Question

I am "renaming" an existing file for a project I am working on. To maintain backwards compatibility, I am leaving a cfm file in place to redirect the users to the new one.

  • buy.cfm: old
  • shop.cfm: new

In order to keep everything as clean as possible, I want to send the 301 statuscode response if a user tries to go to buy.cfm.

I know that I can use either cflocation with the statuscode attribute

<cflocation url="shop.cfm" statuscode="301" addtoken="false">

or I can use the cfheader tags.

<cfheader statuscode="301" statustext="Moved permanently">
<cfheader name="Location" value="http://www.mysite.com/shop.cfm">

Are there any reasons to use one method over the other?

Was it helpful?

Solution

I think they do the same thing, with <cflocation> being more readable

OTHER TIPS

I tested this on ColdFusion 9.

There is one major difference, and it is that cflocation stops execution of the page and then redirects to the specified resource.

From the Adobe ColdFusion documentation:

Stops execution of the current page and opens a ColdFusion page or HTML file.

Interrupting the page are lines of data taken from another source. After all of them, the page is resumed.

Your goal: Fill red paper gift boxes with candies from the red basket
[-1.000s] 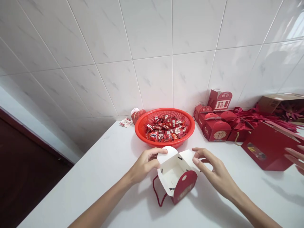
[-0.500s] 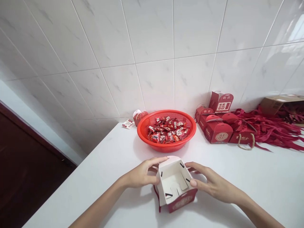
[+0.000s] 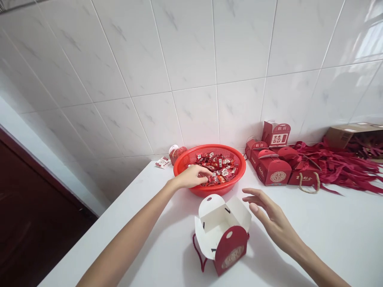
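Note:
An open red gift box [image 3: 230,249] stands upright on the white table, its flaps spread and its white inside showing no candy. Dark red cord loops hang at its sides. My left hand [image 3: 193,176] is over the near left rim of a red plastic basket [image 3: 179,169], fingertips down among the red-wrapped candies [image 3: 220,163]; whether they grip one is hidden. To the right of the box, my right hand [image 3: 267,213] hovers with fingers apart, touching nothing.
Several folded red boxes [image 3: 273,169] sit at the back right, beside a pile of red ribbons [image 3: 338,167] and a cardboard box [image 3: 344,135]. A small red box [image 3: 176,153] and a printed card [image 3: 163,162] lie left of the basket. A tiled wall rises behind.
Both hands have let go of the gift box. My left hand has moved forward into the candy basket; my right hand has drawn off to the right. The box's flaps now stand open.

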A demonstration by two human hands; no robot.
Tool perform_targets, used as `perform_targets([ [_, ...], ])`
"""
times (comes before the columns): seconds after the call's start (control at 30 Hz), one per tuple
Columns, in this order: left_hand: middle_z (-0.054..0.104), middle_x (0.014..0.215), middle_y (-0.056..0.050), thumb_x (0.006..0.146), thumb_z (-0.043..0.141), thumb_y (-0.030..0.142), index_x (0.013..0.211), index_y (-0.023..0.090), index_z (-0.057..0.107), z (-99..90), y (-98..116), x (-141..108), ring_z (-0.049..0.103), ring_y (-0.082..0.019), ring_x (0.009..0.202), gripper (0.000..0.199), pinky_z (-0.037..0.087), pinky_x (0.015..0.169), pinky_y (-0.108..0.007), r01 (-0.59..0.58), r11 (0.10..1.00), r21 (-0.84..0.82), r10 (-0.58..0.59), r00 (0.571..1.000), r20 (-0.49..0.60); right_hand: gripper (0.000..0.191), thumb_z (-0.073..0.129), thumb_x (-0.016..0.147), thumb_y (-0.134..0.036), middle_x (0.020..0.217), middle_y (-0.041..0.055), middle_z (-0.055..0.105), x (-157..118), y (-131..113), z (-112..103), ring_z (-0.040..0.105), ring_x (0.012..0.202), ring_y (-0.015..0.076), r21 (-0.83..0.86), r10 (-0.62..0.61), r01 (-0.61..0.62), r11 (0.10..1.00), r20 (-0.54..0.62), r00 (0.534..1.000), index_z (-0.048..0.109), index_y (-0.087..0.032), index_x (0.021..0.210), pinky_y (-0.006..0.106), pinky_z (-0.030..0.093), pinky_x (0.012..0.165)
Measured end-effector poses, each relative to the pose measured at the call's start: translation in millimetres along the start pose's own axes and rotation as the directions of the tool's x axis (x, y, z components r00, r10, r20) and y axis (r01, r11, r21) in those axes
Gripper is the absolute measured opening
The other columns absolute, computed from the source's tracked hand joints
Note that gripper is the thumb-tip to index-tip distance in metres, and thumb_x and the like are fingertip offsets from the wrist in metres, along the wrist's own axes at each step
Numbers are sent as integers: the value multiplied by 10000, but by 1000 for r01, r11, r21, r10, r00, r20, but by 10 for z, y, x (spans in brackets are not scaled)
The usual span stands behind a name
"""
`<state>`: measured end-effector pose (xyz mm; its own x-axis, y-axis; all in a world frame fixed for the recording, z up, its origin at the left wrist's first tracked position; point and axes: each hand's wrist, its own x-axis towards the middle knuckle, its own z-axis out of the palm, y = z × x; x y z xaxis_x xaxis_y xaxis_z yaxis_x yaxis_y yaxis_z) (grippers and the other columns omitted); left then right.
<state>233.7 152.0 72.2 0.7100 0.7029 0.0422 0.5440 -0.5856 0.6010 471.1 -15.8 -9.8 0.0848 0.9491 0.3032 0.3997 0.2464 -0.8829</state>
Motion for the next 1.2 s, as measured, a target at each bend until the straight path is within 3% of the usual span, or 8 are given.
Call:
perform_targets([
  [0.2,465,1550,-119,659,664,27,1390,215,610,253,33,649,430,-327,1422,757,354,1153,-404,-166,957,237,118,971,207,444,492,954,-586,1016,97,740,0,12,-17,717,970,262,-60,-45,41,997,-74,996,610,-252,1223,318,578,650],
  [0.33,629,1390,-88,611,675,3,1239,259,709,356,35,856,561,-338,1288,679,427,1056,-384,-188,950,248,105,944,312,414,490,965,-562,978,80,737,-4,19,-23,717,926,243,-70,-69,63,996,-83,994,610,-253,1214,289,556,603],
  [0.43,749,1087,-67,709,705,137,1075,232,748,347,-29,862,670,-299,1038,380,476,895,-338,-131,964,233,73,967,245,395,488,971,-549,979,77,731,-7,0,-23,713,912,239,-67,-84,78,995,-81,993,616,-258,1206,273,536,559],
  [0.53,699,806,-48,746,725,286,829,190,689,302,-103,797,638,-253,808,133,445,728,-303,-57,978,200,29,990,141,374,489,976,-533,993,79,723,-10,-9,-17,706,913,234,-48,-86,83,995,-72,994,624,-260,1194,266,525,542],
  [0.73,482,641,28,777,665,462,666,217,415,243,-123,641,466,-167,606,367,324,570,-281,33,999,9,-33,999,-31,416,508,954,-577,914,69,714,-4,26,-12,698,923,251,62,0,3,998,-51,999,630,-253,1184,320,569,664],
  [0.9,566,754,-3,837,590,466,770,187,516,218,198,505,526,-172,712,296,398,634,-279,-26,981,-191,21,999,-30,419,584,914,-599,1100,95,717,32,14,-25,709,883,235,330,98,-81,940,-35,995,651,-241,1122,404,575,836],
  [1.0,488,700,29,834,628,448,723,192,483,273,510,451,471,-139,665,315,366,622,-266,-98,944,-315,117,992,42,496,608,897,-614,1259,126,680,51,-3,-25,724,936,262,572,180,-167,803,36,983,597,-264,1249,444,586,828],
  [1.2,447,627,43,831,709,317,637,189,430,583,956,440,418,-116,589,363,288,563,-259,-366,930,24,350,905,243,453,607,887,-624,1081,105,754,99,-25,-31,729,1006,311,767,201,-293,571,215,956,662,-259,1148,451,598,799],
])
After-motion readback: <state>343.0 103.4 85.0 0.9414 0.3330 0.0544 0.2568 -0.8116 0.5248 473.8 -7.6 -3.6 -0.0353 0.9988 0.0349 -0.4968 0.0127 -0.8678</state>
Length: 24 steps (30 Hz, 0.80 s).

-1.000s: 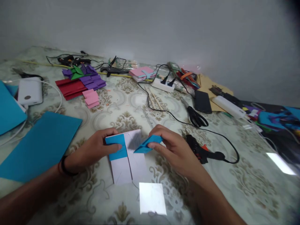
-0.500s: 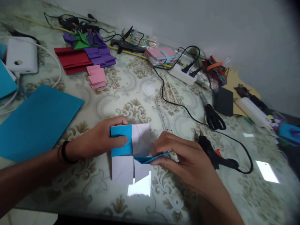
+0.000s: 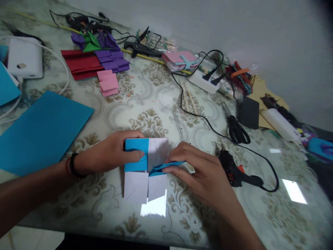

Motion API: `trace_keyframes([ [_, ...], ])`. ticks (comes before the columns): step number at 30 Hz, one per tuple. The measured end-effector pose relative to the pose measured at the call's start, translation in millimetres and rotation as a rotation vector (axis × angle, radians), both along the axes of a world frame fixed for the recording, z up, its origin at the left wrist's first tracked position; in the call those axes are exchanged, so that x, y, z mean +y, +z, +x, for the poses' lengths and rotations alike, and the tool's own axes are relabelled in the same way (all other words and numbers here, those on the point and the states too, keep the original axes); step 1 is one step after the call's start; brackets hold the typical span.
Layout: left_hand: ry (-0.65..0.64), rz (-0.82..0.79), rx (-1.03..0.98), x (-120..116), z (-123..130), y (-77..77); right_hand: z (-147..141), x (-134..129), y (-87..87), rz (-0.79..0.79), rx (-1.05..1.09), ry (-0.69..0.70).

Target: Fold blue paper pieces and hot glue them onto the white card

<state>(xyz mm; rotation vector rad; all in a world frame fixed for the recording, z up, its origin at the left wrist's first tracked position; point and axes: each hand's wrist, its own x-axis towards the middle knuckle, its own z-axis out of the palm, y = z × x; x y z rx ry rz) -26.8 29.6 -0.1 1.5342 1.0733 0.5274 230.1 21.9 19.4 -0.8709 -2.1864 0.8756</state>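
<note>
A square folded paper piece (image 3: 136,187), white with a blue upper-left quarter, is over the patterned table near its front edge. My left hand (image 3: 117,151) grips its upper left, thumb on the blue part and fingers behind. A slit runs between the two lower white parts. My right hand (image 3: 194,166) pinches a folded blue flap (image 3: 158,169) at the piece's right side, between thumb and bent fingers. The flap stands out edge-on above the lower right white part.
A blue sheet (image 3: 47,130) lies at the left, with a white device (image 3: 25,57) behind it. Folded red paper (image 3: 82,64) is at the back. A black glue gun (image 3: 231,170), scissors (image 3: 238,130), a power strip (image 3: 204,81) and a cable are at the right.
My right hand has moved slightly up and left with the blue flap, showing more of the lower right white part. The left hand and paper have shifted slightly right.
</note>
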Motion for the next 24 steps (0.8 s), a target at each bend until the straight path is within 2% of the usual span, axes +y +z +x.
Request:
trace_keyframes([
  [7,-0.011,-0.04,-0.003,-1.9,0.0,-0.7,0.5,1.9,-2.0,0.011,0.0,-0.016],
  [24,-0.062,0.005,0.062,-0.3,3.2,2.6,-0.4,0.5,-2.1,0.043,-0.003,-0.04],
])
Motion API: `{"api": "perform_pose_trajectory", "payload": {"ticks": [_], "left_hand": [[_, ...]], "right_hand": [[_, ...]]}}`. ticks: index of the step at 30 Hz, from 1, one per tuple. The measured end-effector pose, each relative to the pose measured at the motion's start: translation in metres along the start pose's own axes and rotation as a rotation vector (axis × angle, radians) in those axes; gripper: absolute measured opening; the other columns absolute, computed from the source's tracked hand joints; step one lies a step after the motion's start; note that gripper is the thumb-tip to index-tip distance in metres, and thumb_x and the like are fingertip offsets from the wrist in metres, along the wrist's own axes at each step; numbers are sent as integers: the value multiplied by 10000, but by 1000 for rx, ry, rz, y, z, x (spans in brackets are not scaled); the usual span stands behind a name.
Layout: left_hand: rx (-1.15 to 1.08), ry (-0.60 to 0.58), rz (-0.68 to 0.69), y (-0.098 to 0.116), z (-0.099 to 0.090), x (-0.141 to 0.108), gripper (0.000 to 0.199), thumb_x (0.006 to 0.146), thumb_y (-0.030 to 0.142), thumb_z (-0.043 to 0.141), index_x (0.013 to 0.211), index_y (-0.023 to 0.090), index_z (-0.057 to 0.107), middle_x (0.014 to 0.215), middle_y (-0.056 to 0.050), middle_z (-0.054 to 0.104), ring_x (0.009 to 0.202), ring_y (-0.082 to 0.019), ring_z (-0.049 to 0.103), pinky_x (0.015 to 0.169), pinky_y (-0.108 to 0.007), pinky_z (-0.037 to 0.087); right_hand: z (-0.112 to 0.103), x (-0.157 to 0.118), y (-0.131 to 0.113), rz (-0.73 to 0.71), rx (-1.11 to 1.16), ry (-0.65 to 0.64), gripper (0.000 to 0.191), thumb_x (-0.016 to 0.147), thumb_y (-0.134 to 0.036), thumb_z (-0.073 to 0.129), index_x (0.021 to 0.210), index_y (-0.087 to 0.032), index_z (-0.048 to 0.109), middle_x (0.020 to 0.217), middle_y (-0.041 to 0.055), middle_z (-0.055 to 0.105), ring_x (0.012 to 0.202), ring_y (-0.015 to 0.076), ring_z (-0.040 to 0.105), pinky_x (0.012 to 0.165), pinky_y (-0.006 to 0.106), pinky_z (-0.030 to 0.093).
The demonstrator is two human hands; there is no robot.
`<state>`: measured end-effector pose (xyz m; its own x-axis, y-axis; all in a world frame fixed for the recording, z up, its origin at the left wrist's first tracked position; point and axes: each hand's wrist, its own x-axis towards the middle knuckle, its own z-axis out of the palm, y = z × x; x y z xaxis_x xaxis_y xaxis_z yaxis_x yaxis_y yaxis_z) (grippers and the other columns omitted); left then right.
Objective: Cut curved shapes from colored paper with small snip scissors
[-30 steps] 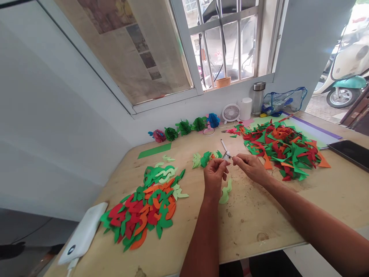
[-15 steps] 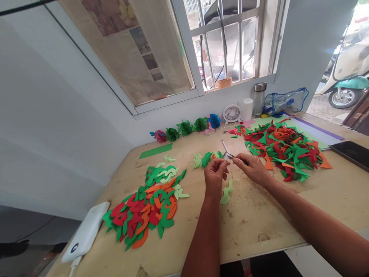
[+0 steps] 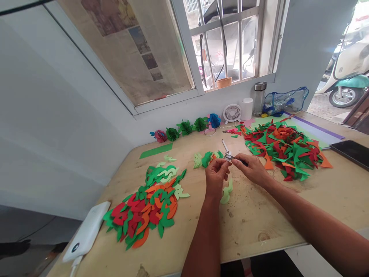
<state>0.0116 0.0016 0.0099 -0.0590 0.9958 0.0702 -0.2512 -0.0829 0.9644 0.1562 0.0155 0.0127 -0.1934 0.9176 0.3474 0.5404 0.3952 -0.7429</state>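
My right hand (image 3: 251,168) is closed around small scissors (image 3: 243,161) with dark handles, and their metal blades point left. Just left of it, my left hand (image 3: 216,176) pinches a small whitish piece of paper (image 3: 228,157) that meets the blades. Fingers cover most of that piece. A white pen (image 3: 225,146) lies right behind the fingertips. Beyond my left hand are folded green and orange cutouts (image 3: 206,159) and pale green cutouts (image 3: 197,161). Another pale green cutout (image 3: 227,193) lies below my hands, partly behind my left wrist.
Curved red, orange and green cutouts (image 3: 150,207) are heaped at left; pointed paper scraps (image 3: 285,148) are piled at right. A power bank (image 3: 86,231) lies on the left edge, a phone (image 3: 351,154) at far right. Paper flowers (image 3: 185,128), a fan (image 3: 232,114) and a bottle (image 3: 259,100) line the wall.
The scissors have turned slightly in my right hand, so more of the dark handle shows. The blades have moved onto the whitish paper. My left hand has shifted slightly right.
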Motion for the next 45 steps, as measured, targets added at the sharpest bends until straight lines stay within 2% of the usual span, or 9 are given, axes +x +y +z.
{"api": "perform_pose_trajectory", "payload": {"ticks": [17, 23, 26, 33, 40, 45], "left_hand": [[-3, -21, -7, -1, 0, 0, 271, 660, 392, 722, 674, 147, 607, 538, 35, 514, 440, -46, 417, 401, -170, 322], [-23, -3, -10, -1, 0, 0, 257, 654, 367, 718, 681, 142, 596, 676, -17, 614, 488, -53, 451, 397, -161, 327], [-26, 23, -14, -2, 0, 1, 254, 654, 362, 714, 694, 141, 596, 718, -32, 637, 496, -53, 461, 404, -160, 340], [-26, 11, 15, -2, -1, 1, 260, 668, 379, 716, 696, 148, 600, 568, 27, 535, 464, -52, 450, 418, -164, 353], [-38, -51, -4, -3, 0, 1, 306, 646, 413, 737, 680, 150, 584, 545, 32, 504, 467, -54, 441, 404, -159, 334], [-7, -53, -14, -2, 0, 1, 332, 640, 442, 735, 676, 151, 579, 534, 37, 494, 445, -48, 421, 394, -162, 315]], "right_hand": [[1, -1, 1, 20, -23, 42, 422, 852, -536, 464, 770, -186, 686, 526, -24, 494, 495, 98, 398, 484, 225, 274], [1, -1, 2, 35, -45, 105, 439, 849, -548, 448, 687, -181, 624, 522, -32, 427, 511, 98, 377, 483, 221, 271], [1, -1, 0, 45, -52, 92, 440, 843, -563, 446, 685, -181, 597, 534, -37, 411, 520, 98, 371, 487, 222, 268], [2, -1, -1, 5, -85, 40, 408, 856, -532, 446, 728, -177, 602, 552, -35, 439, 527, 98, 377, 503, 226, 272], [3, -2, -1, -31, -80, 17, 408, 862, -531, 442, 724, -177, 590, 562, -27, 467, 536, 99, 393, 516, 225, 289], [3, -2, -1, -46, -85, 26, 406, 865, -526, 441, 721, -178, 595, 554, -25, 468, 527, 99, 386, 508, 223, 290]]}}
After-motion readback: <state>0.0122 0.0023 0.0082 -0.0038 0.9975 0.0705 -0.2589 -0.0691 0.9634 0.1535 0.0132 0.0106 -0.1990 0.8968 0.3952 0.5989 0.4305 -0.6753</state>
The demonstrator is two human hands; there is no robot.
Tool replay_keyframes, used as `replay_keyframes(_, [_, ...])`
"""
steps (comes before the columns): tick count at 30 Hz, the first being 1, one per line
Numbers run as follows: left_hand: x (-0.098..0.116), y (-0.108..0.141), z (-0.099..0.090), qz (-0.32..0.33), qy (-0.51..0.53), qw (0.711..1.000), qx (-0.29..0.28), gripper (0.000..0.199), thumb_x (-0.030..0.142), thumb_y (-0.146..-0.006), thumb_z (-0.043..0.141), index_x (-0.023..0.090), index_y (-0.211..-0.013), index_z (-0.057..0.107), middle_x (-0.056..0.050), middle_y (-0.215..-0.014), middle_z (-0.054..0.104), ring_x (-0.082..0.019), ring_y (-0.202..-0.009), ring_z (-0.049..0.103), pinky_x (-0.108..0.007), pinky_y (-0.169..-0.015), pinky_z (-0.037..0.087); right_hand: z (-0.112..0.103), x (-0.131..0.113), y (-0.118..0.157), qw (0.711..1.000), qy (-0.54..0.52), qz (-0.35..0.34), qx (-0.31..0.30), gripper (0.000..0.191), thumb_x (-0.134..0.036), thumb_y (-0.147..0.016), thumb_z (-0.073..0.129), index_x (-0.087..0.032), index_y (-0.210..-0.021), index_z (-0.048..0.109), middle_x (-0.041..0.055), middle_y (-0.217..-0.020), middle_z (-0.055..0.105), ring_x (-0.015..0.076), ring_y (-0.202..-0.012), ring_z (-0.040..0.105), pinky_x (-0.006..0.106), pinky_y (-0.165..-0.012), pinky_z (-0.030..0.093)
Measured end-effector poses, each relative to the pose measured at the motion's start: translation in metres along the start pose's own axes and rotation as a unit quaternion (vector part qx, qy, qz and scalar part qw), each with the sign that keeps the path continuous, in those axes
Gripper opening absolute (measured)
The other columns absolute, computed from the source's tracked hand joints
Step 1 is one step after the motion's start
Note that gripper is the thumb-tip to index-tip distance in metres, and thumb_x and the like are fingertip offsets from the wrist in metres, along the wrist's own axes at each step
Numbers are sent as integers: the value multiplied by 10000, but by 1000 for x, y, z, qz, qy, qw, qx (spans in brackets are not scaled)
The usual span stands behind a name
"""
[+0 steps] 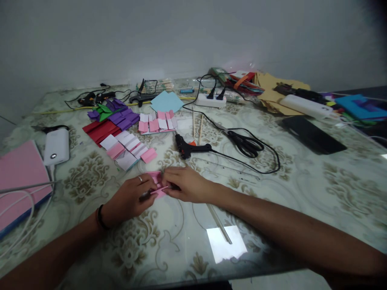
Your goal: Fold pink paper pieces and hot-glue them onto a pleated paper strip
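Note:
Folded pink paper (159, 192) lies between my two hands near the middle of the table. My left hand (135, 194), with a ring on one finger, is closed on its left side. Fingers of my right hand (182, 184) are bent and closed on the paper's right side. Just beyond my hands rests a black glue gun (192, 147) with its cord trailing right. Folded pink and white papers (128, 149) sit to the upper left, beside red folded paper (101, 131) and purple folded paper (123, 119).
A white power bank (57, 147) and pink sheets (22, 183) are at the left. Behind stand a power strip (211, 100) and light blue paper (167, 101). A dark phone (313, 135) lies at the right, a white paper piece (226, 244) near the front edge.

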State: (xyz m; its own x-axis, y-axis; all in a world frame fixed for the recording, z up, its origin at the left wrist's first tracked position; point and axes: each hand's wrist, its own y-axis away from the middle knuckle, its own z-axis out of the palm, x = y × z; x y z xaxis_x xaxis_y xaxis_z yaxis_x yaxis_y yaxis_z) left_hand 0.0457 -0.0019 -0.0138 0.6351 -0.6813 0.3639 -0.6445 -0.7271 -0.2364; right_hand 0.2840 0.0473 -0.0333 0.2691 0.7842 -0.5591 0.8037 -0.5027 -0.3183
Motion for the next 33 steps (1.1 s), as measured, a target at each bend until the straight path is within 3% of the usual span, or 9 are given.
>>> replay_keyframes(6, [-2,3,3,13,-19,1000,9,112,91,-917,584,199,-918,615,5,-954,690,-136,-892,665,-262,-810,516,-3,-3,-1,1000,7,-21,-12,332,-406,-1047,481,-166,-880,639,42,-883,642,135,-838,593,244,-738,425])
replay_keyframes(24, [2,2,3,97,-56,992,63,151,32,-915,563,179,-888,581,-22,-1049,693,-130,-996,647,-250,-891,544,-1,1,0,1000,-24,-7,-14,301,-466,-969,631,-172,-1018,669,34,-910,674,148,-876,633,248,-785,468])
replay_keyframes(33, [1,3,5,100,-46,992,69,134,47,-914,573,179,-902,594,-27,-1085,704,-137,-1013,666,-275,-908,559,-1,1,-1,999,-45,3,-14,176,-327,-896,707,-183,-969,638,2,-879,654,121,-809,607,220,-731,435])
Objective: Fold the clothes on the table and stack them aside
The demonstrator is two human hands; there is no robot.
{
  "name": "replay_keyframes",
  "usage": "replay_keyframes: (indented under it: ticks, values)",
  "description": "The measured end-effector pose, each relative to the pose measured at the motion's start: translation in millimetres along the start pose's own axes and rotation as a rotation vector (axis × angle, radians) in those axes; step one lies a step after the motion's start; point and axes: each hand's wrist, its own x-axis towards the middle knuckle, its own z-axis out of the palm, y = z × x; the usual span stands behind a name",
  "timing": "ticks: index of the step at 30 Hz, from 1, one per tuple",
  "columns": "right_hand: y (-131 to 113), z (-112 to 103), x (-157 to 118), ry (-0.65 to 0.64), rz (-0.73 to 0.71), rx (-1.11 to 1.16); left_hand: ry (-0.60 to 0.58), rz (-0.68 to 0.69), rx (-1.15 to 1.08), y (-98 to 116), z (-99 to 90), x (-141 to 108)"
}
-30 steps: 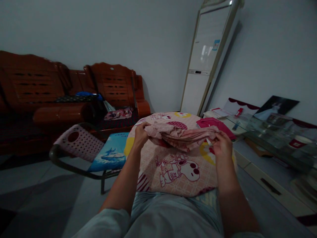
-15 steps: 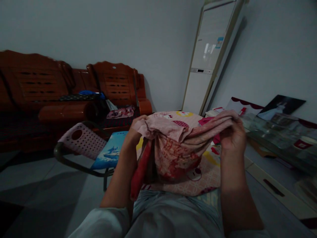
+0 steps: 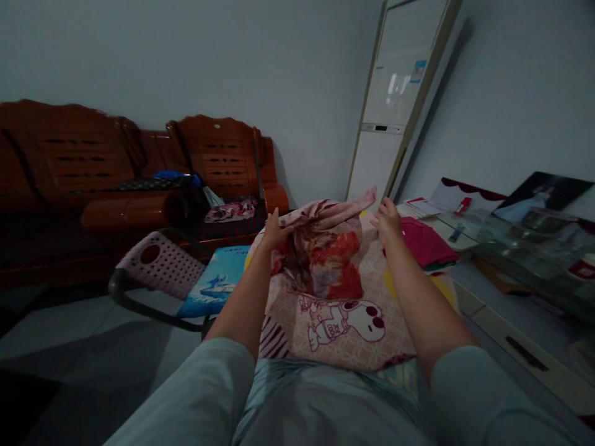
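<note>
A crumpled pink and red garment [image 3: 332, 254] lies over the far part of a surface covered with a patterned cloth [image 3: 344, 328], which shows a cartoon dog. My left hand [image 3: 275, 230] is at the garment's left edge, its fingers closed on the fabric. At the right, my right hand [image 3: 387, 222] has its fingers spread, just beside the garment's raised right corner, with no fabric in it. Right of that hand lies a folded magenta cloth [image 3: 425, 241].
A pink-backed chair [image 3: 160, 263] with a blue seat stands at the left, before wooden armchairs [image 3: 223, 161]. A tall white air conditioner [image 3: 385, 105] stands behind. On the right, a cabinet [image 3: 506, 341] carries a glass shelf, papers and a photo.
Both hands have moved forward with the garment, which now lies farther off. My right hand has let go of its corner. The cartoon dog and the magenta cloth are now more exposed.
</note>
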Motion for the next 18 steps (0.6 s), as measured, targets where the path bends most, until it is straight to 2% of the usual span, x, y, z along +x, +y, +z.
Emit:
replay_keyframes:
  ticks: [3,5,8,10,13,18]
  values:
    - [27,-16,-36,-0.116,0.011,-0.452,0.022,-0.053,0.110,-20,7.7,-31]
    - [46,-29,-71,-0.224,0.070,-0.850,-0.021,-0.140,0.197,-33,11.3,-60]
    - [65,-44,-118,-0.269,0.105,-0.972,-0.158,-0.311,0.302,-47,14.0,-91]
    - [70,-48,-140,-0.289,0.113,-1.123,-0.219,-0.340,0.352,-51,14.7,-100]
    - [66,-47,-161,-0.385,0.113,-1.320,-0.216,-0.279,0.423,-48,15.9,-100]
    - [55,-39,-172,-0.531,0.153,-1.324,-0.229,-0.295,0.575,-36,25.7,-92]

So you would need to do this:

<cfheader statuscode="301" statustext="Moved permanently">
<cfheader name="Location" value="http://www.example.com/shop.cfm">
<cfabort>

to get the equivalent of this:

<cflocation url="shop.cfm" statuscode="301" addtoken="false">

Otherwise, you risk running into issues if other code runs after the cfheader tag. I came across this when fixing some code where redirects were inserted into an application.cfm file -- using cfheader -- without aborting the rest of the page processing.

I also noticed, in the response headers, that cflocation also sets the following headers accordingly:

Cache-Control: no-cache
Pragma: no-cache

One might want to add these headers in if using the cfheader tag with Location, if needed:

<cfheader name="Cache-Control" value="no-cache"> 
<cfheader name="Pragma" value="no-cache">

To elaborate on the Answer by Andy Tyrone, while they MAY do the same thing in certain circumstances, the CFHEADER method give you more control over the headers passed in the request. This becomes useful, for example, if you want to send cache control headers to a browser or content delivery network so that they do not keep hitting your server with the same old redirect request. There is no way (to my knowledge) to tell a CFLocation to cache the redirect.